Both the line below containing "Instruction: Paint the" and the line containing "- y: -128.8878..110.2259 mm", along with every line between them, should be repeated exactly; no other line belongs in the answer.

•••

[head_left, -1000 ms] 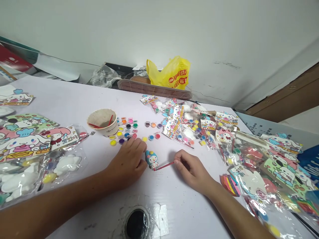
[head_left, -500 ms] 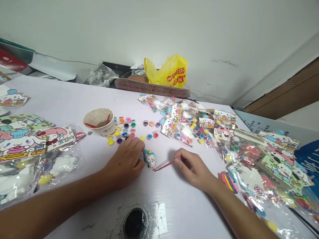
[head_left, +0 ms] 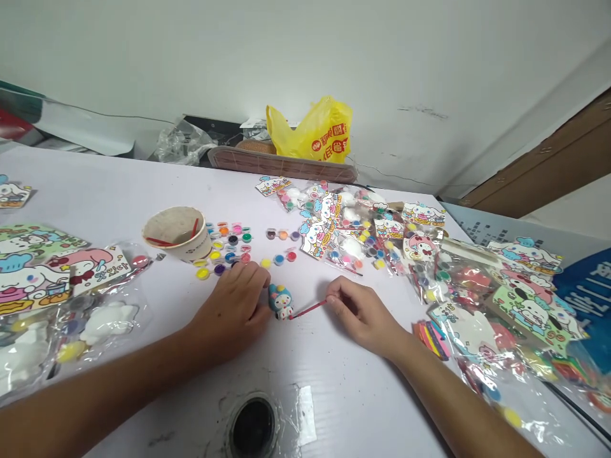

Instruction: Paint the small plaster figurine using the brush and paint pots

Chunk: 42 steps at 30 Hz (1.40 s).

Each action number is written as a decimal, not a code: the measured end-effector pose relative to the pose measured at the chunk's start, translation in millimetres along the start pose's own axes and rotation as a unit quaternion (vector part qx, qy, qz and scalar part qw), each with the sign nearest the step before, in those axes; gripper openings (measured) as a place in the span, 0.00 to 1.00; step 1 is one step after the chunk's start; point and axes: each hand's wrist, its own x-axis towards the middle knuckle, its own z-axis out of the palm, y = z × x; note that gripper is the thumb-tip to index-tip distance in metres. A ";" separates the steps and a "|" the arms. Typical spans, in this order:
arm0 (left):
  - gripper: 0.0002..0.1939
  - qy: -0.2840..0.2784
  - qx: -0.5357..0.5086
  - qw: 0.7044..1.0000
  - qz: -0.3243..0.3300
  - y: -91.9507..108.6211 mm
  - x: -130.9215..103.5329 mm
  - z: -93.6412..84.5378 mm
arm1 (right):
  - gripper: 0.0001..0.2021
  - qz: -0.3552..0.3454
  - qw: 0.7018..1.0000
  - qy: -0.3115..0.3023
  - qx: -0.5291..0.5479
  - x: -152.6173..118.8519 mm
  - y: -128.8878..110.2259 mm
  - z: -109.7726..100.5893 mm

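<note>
A small painted figurine (head_left: 281, 301) with a blue hood and a white face and body stands on the white table. My left hand (head_left: 235, 305) is closed at its left side, thumb and fingers against it; the exact contact is partly hidden behind my hand. Between the thumb and fingertips of my right hand (head_left: 358, 313) is a thin red paintbrush (head_left: 310, 309), slanting down to the left. Its tip meets the lower right of the figurine's body. Beyond my left hand lie strips of small paint pots (head_left: 233, 240) in several colours, some with lids up.
Left of the paints stands a paper cup (head_left: 200, 246) with murky water and red brushes. Packaged craft kits (head_left: 351, 222) spread over the right side, more kits (head_left: 100, 273) at left. A round black hole (head_left: 252, 427) is near the front edge. A yellow bag (head_left: 312, 133) stands at the back.
The brush tip has risen slightly from just in front of the figurine to its lower body. My left hand stays beside the figurine. The whole view has shifted a little.
</note>
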 end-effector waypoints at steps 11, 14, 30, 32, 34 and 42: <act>0.11 0.004 0.000 1.000 0.002 -0.8 -1.3 1.9 | 0.08 0.001 1.000 -0.016 0.015 -1.9 -0.2 -1.7; 0.12 -0.001 -0.003 1.000 0.000 -0.7 -1.3 0.9 | 0.09 0.001 0.999 -0.015 0.033 -3.3 1.4 -1.1; 0.14 0.000 0.004 1.000 -0.001 -0.6 -3.1 3.6 | 0.11 0.032 0.994 0.011 0.108 -3.4 7.8 5.3; 0.15 0.001 0.001 1.000 -0.001 -0.5 -3.4 3.5 | 0.11 0.043 0.992 0.014 0.115 -3.6 7.4 6.4; 0.15 0.001 0.000 1.000 0.000 0.0 -3.8 2.9 | 0.12 0.054 0.991 0.023 0.122 -3.5 6.9 7.4; 0.14 -0.009 0.009 1.000 -0.002 3.8 -1.9 0.4 | 0.15 0.115 0.977 0.068 0.169 -1.7 2.5 14.6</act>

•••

SOLUTION
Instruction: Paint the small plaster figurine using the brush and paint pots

Chunk: 42 steps at 30 Hz (1.40 s).

Each action number is written as a decimal, not a code: the measured end-effector pose relative to the pose measured at the chunk's start, translation in millimetres along the start pose's own axes and rotation as a unit quaternion (vector part qx, qy, qz and scalar part qw), each with the sign nearest the step before, in those axes; gripper openings (measured) as a place in the span, 0.00 to 1.00; step 1 is one step after the chunk's start; point and axes: each hand's wrist, its own x-axis towards the middle knuckle, its own z-axis out of the palm, y = z × x; note that gripper is the thumb-tip to index-tip distance in metres. A ";" separates the steps and a "|" the arms. Typical spans, in this order:
arm0 (left):
  - gripper: 0.0002..0.1939
  - qy: -0.2840..0.2784
  - qx: -0.5357..0.5086
  - qw: 0.7044..1.0000
  - qz: -0.3243..0.3300
  - y: -91.9507..108.6211 mm
  - x: -130.9215..103.5329 mm
  - z: -93.6412..84.5378 mm
arm1 (right):
  - gripper: 0.0001..0.2021
  - qz: -0.3552..0.3454
  - qw: 0.7018..1.0000
  - qy: -0.3115..0.3023
  - qx: -0.5291..0.5479
  - x: -152.6173..118.8519 mm
  - y: -128.8878..110.2259 mm

The answer is complete, and the exercise is done.